I use an APS-C sensor (Fuji S5pro).  If I want to take a picture that encompasses some foreground elements and background elements, I'll be using a wide angle lens. For the example, let's say 14mm.  The foreground elements will be very large relative to the background elements. It will look unlike what our eyes see.

If using a MF system, in order to frame the photo similarly, a 35mm (I think?) lens would be used. With the 35mm lens, the foreground and background elements will be more similar in relative size and the background will appear "closer" than the image taken using the APS-C sensor with 14mm lens.

Hi Geoff,

As Erik said, the relative sizes of foreground and background object/subjects remains unchanged when the entrance pupil position is unchanged, regardless of focal length differences. The entrance pupil position is the only thing that determines projection perspective.

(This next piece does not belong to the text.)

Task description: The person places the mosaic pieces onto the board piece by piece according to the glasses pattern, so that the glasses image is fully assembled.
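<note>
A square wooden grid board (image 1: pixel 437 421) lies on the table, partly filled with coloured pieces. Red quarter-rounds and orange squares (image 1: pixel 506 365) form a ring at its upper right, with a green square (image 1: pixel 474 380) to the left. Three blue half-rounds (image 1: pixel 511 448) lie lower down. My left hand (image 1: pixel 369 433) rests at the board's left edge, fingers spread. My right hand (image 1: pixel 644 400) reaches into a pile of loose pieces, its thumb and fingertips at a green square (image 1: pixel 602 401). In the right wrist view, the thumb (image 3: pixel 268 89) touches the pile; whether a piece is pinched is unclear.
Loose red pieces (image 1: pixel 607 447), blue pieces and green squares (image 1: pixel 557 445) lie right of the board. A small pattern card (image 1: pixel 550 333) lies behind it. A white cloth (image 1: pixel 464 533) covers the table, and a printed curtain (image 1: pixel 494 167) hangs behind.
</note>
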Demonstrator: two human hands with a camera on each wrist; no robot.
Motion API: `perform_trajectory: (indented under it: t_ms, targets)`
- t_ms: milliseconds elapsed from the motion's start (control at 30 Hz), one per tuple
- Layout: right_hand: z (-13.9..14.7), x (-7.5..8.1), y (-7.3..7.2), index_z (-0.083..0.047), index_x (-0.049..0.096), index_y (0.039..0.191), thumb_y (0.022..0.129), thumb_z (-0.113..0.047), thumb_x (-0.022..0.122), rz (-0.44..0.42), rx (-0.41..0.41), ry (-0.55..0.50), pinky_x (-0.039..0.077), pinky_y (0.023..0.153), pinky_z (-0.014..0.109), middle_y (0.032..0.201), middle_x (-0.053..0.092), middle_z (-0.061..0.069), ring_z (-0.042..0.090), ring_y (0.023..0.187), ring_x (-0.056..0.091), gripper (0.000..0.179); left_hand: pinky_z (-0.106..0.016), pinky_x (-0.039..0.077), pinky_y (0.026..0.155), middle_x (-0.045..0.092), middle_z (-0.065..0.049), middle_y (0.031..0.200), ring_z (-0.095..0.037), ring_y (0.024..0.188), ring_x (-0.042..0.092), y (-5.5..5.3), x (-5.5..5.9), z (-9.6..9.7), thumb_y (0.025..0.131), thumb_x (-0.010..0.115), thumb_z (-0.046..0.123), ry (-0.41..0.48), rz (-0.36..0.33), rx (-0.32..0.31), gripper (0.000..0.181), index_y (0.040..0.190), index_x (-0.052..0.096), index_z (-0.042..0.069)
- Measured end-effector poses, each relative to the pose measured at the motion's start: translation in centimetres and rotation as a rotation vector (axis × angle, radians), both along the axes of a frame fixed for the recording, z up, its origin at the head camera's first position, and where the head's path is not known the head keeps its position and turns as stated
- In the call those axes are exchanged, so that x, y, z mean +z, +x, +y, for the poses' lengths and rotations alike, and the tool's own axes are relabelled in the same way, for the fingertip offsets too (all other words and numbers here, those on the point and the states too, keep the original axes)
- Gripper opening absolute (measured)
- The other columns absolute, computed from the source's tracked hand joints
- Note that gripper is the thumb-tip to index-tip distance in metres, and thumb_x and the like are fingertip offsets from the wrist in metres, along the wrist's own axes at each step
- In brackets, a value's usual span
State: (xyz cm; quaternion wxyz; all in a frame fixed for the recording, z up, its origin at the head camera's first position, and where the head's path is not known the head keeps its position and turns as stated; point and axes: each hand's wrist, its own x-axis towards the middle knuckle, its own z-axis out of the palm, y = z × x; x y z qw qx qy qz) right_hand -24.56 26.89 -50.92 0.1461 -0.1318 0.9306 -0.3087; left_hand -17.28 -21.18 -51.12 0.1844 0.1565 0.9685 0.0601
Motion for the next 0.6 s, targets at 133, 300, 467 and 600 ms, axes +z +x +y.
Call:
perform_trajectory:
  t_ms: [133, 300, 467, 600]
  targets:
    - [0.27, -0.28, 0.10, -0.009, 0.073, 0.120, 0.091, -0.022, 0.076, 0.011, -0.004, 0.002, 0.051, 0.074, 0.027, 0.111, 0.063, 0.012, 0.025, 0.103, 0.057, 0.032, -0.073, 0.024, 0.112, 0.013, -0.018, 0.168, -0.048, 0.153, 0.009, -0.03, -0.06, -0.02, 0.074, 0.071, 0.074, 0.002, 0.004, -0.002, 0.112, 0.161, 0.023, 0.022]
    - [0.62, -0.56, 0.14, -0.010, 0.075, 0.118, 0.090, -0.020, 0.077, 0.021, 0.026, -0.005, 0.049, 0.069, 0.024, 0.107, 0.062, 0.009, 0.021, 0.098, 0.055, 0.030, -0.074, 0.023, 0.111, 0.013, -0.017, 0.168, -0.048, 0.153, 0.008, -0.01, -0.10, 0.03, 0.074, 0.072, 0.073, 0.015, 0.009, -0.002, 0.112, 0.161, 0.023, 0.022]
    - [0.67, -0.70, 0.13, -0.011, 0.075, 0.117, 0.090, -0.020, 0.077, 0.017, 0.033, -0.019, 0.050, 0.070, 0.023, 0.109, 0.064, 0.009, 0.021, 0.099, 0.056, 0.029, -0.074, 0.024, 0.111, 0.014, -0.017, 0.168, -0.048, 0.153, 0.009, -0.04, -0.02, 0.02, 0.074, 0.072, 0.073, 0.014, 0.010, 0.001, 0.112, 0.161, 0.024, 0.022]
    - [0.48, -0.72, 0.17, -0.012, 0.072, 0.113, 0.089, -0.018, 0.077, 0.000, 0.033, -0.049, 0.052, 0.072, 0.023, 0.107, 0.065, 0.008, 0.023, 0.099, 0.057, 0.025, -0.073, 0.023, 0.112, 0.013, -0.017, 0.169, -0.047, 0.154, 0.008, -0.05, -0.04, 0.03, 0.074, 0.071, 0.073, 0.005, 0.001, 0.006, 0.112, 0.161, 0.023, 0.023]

There is a perceived perspective issue when viewing output from the 'wrong' distance. Wide angle shots will have a stretched wide angle 'look' when viewed from relatively far away, farther away than the ratio of focal length to sensor size would dictate. But that has more to do with viewing distance than focal length in the case of comparing smaller or larger prints. Smaller prints are usually viewed from shorter distances, so you'll get the wide angle 'look' faster than from the same image printed larger and viewed from the same distance.